SOURCE DATA

------------------------------------

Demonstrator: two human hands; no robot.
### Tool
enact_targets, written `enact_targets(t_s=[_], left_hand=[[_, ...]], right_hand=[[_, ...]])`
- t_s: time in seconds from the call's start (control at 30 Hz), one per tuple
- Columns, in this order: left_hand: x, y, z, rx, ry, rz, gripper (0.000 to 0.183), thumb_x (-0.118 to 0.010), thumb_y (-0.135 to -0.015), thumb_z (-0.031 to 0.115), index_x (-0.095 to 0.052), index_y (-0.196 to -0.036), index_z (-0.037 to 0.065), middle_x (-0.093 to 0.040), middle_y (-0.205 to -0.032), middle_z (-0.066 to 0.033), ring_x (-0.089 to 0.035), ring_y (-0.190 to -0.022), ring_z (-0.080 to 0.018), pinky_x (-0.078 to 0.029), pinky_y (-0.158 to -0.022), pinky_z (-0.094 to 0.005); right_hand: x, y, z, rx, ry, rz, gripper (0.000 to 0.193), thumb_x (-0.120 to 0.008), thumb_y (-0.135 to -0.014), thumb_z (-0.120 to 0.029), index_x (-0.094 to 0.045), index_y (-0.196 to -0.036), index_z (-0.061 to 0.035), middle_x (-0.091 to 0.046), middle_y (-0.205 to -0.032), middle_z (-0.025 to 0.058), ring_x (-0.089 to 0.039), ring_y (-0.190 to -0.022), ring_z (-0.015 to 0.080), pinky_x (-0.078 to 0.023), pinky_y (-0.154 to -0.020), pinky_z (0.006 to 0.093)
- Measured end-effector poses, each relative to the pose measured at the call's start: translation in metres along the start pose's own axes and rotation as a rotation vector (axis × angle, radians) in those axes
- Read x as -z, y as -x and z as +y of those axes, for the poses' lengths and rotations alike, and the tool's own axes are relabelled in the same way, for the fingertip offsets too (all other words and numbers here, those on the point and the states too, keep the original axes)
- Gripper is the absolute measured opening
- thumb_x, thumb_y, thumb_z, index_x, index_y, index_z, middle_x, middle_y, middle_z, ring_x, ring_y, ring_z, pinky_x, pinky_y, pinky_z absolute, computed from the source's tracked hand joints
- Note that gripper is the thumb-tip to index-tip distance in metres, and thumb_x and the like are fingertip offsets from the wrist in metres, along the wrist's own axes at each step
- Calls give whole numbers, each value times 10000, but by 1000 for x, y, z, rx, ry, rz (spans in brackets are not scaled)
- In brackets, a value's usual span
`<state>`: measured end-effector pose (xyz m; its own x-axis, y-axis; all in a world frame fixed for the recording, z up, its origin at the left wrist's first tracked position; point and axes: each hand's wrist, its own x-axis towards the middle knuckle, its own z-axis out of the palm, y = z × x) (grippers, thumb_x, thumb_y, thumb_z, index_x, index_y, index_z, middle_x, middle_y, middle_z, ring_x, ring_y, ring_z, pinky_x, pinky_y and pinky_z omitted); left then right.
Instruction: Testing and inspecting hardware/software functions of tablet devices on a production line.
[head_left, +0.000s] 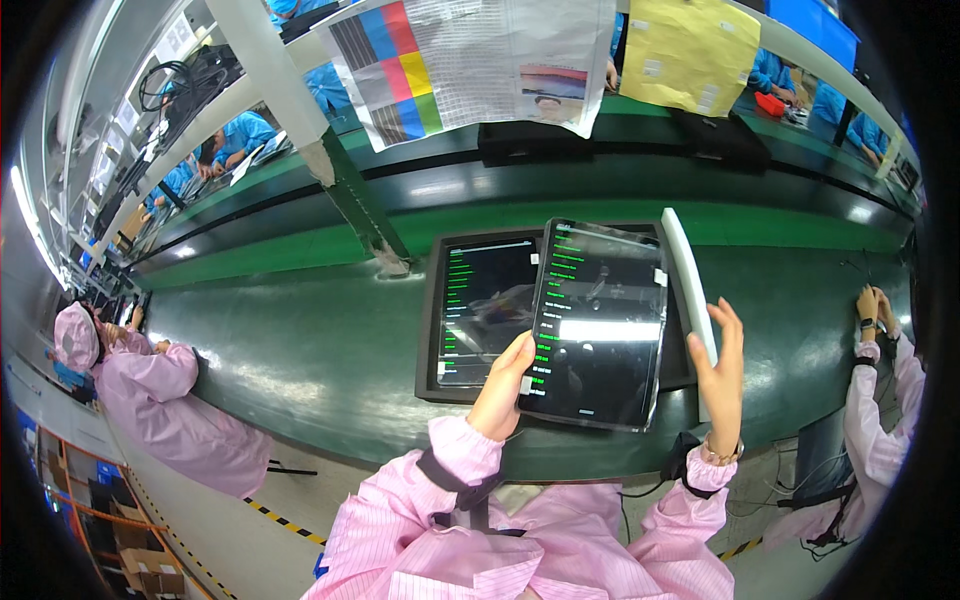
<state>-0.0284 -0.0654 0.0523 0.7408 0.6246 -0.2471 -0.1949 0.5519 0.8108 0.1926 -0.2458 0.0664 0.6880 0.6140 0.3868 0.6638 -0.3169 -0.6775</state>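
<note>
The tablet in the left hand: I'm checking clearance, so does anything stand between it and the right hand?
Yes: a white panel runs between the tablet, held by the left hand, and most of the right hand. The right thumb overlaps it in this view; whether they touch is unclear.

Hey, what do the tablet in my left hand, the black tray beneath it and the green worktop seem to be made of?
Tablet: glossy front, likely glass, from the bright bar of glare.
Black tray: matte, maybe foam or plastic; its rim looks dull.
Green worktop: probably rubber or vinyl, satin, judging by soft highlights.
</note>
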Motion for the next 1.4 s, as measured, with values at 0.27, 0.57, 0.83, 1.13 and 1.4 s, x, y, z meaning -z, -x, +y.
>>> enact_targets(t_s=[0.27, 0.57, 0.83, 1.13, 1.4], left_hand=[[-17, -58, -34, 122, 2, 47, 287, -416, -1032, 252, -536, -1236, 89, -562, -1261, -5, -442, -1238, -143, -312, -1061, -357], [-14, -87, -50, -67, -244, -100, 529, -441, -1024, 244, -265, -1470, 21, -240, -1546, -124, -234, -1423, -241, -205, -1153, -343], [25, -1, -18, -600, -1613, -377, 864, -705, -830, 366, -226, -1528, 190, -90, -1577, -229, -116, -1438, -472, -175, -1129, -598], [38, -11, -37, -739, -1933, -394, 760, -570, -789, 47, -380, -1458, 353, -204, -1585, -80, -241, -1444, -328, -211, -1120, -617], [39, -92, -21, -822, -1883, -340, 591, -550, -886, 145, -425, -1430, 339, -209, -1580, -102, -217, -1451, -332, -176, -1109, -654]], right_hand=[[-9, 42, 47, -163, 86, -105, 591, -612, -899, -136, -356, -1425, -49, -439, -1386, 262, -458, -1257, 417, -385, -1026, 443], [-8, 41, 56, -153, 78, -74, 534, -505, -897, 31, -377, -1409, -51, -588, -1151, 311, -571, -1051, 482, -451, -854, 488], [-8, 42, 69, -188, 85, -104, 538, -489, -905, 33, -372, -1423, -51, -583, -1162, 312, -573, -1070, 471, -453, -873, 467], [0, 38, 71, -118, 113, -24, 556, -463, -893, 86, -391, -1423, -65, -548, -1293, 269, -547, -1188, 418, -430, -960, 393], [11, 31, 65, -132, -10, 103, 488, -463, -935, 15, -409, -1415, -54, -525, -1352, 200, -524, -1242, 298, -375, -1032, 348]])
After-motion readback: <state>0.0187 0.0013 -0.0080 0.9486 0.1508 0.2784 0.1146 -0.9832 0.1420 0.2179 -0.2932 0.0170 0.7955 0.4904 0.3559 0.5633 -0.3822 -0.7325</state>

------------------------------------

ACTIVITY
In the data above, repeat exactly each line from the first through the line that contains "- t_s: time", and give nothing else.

EXERCISE RESULT
Demonstrator: two human hands; no robot.
### Tool
enact_targets, written `enact_targets(t_s=[_], left_hand=[[_, ...]], right_hand=[[_, ...]])`
- t_s: time in seconds from the call's start (control at 30 Hz), one per tuple

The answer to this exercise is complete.